Intermittent streams that periodically cease surface flow have long been understudied in ecology and underrepresented in conservation policy. However, they currently account for 30-50% of the global river network, and that number is rising due to anthropogenic water extraction, land-use change, and climate change. We explored the Coleoptera biodiversity of the south Pacific-coast region of British Columbia, Canada, using pitfall traps at perennial and naturally-intermittent stream reaches, in shoreline, dry streambed, and riparian habitats, in both flowing (spring/early summer) and non-flowing (late summer) phases. We found that habitats around perennial reaches had significantly greater abundance of Coleoptera than those around intermittent reaches. However, neither habitat type nor flow regime were significant predictors of taxon richness, and intermittent stream sites featured unique taxa that were not found near perennial streams. This aligns with recent results from other taxonomic groups, finding that intermittent ecosystems can host high taxonomic diversity of Coleoptera, on par with or even greater than that of perennial streams. Because intermittent streams will likely become more prevalent within the global river network, we urgently need a better understanding of how different species use these habitats, which can inform appropriate biodiversity conservation efforts and flow management.
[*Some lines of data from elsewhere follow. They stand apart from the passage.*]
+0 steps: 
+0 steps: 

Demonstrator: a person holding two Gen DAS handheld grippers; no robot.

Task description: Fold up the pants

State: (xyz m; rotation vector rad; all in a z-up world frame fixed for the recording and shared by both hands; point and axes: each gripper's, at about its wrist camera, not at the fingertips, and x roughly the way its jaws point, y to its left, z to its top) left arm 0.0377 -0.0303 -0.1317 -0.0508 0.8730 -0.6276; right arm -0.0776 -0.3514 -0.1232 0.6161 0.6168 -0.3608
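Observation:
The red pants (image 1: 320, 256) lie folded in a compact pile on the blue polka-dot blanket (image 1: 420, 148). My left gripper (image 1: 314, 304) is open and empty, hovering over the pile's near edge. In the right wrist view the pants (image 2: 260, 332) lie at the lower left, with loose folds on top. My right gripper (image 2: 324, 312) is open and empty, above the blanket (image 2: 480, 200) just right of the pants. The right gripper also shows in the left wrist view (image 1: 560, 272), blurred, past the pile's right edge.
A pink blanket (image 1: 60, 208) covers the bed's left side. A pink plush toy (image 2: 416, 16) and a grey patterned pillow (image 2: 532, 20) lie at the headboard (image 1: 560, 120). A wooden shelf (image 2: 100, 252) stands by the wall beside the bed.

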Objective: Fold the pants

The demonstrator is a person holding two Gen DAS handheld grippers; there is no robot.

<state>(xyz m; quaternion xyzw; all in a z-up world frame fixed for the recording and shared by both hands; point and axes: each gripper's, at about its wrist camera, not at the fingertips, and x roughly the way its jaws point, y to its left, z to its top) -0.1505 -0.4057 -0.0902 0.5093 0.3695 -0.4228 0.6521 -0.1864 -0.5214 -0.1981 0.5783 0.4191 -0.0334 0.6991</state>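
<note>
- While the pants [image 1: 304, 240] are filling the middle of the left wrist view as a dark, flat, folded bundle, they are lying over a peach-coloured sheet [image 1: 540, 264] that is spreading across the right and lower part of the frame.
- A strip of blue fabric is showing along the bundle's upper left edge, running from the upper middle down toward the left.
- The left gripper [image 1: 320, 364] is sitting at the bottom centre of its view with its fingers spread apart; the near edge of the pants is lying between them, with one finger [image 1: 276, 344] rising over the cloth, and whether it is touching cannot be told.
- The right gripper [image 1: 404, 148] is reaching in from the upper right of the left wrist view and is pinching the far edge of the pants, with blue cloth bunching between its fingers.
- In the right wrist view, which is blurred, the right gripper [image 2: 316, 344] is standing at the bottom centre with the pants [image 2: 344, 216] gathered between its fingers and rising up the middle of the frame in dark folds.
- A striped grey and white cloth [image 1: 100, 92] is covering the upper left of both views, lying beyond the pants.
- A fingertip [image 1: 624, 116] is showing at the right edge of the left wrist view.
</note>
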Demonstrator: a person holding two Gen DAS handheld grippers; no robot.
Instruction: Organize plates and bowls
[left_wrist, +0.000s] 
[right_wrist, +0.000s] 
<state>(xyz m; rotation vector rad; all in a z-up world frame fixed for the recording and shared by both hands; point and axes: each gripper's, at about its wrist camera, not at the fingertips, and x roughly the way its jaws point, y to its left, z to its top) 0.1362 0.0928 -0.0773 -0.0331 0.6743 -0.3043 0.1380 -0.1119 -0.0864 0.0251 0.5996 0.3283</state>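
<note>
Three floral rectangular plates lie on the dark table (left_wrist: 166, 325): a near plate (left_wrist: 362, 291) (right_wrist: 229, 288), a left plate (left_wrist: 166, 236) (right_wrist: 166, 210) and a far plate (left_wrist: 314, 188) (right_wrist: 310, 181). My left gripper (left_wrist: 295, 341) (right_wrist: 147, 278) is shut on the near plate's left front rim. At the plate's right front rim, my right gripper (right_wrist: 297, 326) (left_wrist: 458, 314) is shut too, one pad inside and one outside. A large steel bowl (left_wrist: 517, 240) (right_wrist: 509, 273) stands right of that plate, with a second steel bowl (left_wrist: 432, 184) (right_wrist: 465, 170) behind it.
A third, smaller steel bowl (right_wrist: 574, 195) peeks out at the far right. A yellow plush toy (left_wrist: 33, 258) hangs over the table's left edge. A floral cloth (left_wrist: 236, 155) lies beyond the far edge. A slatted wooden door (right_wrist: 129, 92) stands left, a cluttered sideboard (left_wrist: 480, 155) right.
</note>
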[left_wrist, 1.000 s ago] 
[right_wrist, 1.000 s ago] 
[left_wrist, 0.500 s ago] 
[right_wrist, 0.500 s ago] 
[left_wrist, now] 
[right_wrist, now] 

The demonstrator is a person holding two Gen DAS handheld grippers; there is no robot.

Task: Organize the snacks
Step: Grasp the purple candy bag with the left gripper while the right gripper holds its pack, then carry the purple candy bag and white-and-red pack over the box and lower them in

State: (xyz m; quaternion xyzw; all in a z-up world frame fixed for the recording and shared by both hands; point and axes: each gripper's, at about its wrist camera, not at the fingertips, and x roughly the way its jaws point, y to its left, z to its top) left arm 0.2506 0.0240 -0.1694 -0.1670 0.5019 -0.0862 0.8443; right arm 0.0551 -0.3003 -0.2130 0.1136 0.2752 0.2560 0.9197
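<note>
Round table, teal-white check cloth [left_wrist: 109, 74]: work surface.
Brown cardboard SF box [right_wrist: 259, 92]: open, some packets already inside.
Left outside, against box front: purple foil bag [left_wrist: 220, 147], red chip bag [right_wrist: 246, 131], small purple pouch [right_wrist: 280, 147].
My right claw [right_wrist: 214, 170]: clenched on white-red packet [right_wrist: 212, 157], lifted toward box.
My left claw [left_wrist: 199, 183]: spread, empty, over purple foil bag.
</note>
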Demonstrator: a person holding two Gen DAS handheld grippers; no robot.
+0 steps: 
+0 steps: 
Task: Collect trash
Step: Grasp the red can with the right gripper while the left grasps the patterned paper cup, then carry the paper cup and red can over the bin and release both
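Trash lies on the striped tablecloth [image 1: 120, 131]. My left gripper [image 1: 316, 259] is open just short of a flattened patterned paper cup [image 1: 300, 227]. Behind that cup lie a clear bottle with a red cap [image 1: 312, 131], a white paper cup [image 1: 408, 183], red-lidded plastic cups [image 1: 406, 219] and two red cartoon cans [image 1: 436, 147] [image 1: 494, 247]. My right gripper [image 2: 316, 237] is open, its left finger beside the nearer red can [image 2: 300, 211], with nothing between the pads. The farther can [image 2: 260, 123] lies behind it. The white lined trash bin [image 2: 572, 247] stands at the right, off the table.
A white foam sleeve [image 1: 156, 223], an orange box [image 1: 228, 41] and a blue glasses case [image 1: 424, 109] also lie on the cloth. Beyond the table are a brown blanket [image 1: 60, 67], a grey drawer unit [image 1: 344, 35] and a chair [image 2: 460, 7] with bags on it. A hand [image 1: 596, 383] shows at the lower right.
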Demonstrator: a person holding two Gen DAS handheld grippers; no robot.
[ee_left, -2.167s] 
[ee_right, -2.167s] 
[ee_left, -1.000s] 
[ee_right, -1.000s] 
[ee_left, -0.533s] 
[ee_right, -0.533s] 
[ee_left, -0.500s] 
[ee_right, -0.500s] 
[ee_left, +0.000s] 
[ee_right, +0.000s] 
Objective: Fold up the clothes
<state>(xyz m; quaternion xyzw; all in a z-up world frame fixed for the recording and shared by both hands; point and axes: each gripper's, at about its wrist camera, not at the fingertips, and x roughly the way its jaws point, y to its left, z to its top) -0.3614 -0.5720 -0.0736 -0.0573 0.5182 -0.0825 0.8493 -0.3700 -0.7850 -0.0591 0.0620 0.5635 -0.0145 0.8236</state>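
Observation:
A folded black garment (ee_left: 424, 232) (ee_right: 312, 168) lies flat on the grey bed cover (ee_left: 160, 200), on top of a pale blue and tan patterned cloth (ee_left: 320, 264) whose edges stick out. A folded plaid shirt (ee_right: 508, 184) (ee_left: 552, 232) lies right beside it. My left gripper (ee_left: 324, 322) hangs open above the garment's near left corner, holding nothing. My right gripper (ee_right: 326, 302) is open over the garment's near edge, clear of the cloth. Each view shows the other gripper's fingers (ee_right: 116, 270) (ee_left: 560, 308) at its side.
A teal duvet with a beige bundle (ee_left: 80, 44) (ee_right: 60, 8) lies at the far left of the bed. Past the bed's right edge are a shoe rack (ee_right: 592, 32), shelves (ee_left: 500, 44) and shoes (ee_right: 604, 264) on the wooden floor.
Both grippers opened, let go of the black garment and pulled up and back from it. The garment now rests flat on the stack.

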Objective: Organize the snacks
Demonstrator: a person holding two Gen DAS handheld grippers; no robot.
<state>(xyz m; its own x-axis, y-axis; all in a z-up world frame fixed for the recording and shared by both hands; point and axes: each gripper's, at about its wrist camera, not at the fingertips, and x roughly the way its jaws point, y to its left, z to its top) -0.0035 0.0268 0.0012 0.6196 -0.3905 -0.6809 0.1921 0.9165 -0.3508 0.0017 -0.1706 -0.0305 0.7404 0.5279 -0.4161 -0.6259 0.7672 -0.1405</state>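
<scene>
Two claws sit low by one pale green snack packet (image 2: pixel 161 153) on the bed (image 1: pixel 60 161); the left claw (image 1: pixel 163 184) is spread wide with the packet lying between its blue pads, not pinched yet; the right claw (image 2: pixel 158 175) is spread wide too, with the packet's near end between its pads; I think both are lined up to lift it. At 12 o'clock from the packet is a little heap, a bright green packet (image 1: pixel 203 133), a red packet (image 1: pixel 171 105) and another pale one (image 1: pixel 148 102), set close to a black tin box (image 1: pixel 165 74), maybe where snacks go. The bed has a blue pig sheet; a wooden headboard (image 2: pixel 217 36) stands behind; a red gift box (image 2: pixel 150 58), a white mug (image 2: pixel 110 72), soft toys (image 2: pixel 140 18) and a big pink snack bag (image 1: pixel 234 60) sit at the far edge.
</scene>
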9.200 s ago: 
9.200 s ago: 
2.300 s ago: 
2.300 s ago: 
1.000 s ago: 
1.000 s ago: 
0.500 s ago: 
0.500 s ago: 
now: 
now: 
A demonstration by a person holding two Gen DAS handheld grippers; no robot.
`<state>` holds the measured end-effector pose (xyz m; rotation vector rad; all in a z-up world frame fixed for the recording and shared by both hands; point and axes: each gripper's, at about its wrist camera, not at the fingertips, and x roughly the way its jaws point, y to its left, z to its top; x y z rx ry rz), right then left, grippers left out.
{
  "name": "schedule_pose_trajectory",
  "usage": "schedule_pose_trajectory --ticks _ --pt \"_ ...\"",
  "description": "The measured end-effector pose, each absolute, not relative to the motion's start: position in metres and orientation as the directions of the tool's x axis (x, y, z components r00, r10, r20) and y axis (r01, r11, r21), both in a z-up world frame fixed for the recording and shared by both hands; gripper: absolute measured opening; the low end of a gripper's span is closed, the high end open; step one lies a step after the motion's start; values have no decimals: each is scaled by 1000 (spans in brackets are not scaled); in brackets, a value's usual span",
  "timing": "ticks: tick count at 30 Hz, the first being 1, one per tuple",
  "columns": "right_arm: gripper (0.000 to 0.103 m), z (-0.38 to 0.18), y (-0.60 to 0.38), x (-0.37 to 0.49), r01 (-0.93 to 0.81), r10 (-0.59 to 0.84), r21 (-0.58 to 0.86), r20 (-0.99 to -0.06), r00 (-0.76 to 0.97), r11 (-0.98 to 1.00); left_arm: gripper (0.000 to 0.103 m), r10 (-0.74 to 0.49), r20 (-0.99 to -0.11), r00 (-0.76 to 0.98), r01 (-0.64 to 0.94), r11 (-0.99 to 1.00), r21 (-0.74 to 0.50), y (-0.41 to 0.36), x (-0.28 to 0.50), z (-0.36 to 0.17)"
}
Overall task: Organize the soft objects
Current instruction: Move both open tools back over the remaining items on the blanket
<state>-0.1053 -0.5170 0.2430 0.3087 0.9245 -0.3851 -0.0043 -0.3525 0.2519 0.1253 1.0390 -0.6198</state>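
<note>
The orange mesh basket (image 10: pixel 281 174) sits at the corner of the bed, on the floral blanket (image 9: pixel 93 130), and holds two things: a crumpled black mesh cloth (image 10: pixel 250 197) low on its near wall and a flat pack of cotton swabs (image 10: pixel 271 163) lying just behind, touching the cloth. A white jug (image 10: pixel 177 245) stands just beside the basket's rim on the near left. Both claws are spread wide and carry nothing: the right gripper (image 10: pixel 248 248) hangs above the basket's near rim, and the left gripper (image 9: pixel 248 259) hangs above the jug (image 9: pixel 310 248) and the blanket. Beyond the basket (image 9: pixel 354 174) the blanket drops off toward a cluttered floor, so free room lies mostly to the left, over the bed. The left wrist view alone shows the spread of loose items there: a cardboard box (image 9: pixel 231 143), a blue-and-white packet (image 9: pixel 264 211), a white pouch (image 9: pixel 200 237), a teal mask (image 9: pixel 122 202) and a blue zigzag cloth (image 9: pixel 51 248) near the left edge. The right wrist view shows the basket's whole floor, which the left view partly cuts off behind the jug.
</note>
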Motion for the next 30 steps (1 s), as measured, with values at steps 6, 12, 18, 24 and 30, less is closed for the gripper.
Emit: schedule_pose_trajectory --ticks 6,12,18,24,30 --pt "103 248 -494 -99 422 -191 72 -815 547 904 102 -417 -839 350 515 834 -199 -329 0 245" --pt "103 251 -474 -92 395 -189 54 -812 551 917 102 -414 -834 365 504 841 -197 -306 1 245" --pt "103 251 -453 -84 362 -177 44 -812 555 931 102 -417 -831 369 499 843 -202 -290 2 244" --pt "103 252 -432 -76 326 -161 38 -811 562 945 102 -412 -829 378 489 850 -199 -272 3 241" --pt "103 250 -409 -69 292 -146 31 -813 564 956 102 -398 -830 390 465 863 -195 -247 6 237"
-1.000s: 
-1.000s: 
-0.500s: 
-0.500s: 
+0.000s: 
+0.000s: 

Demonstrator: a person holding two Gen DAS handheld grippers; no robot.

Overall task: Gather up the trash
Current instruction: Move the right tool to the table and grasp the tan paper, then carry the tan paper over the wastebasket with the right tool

The dataset was collected in 2021 around four stream reaches in coastal British Columbia. Each row of data represents a pooled sample comprising six pitfall traps. Traps were deployed in either riparian habitat around the streams, or on the streambank (for flowing streams) or streambed (for dry streams), for an average of seven days per deployment period. Coleoptera individuals were identified to the lowest possible taxonomic level in the laboratory, using a microscope, species identification keys, and species lists from relevant areas. At the same time that pitfall traps were deployed, soil samples were collected from the same locations. Soil moisture was calculated by weighing soil samples before and after drying them in an oven, and ash-free dry mass (AFDM) was calculated after combusting subsamples of soil in a muffle furnace.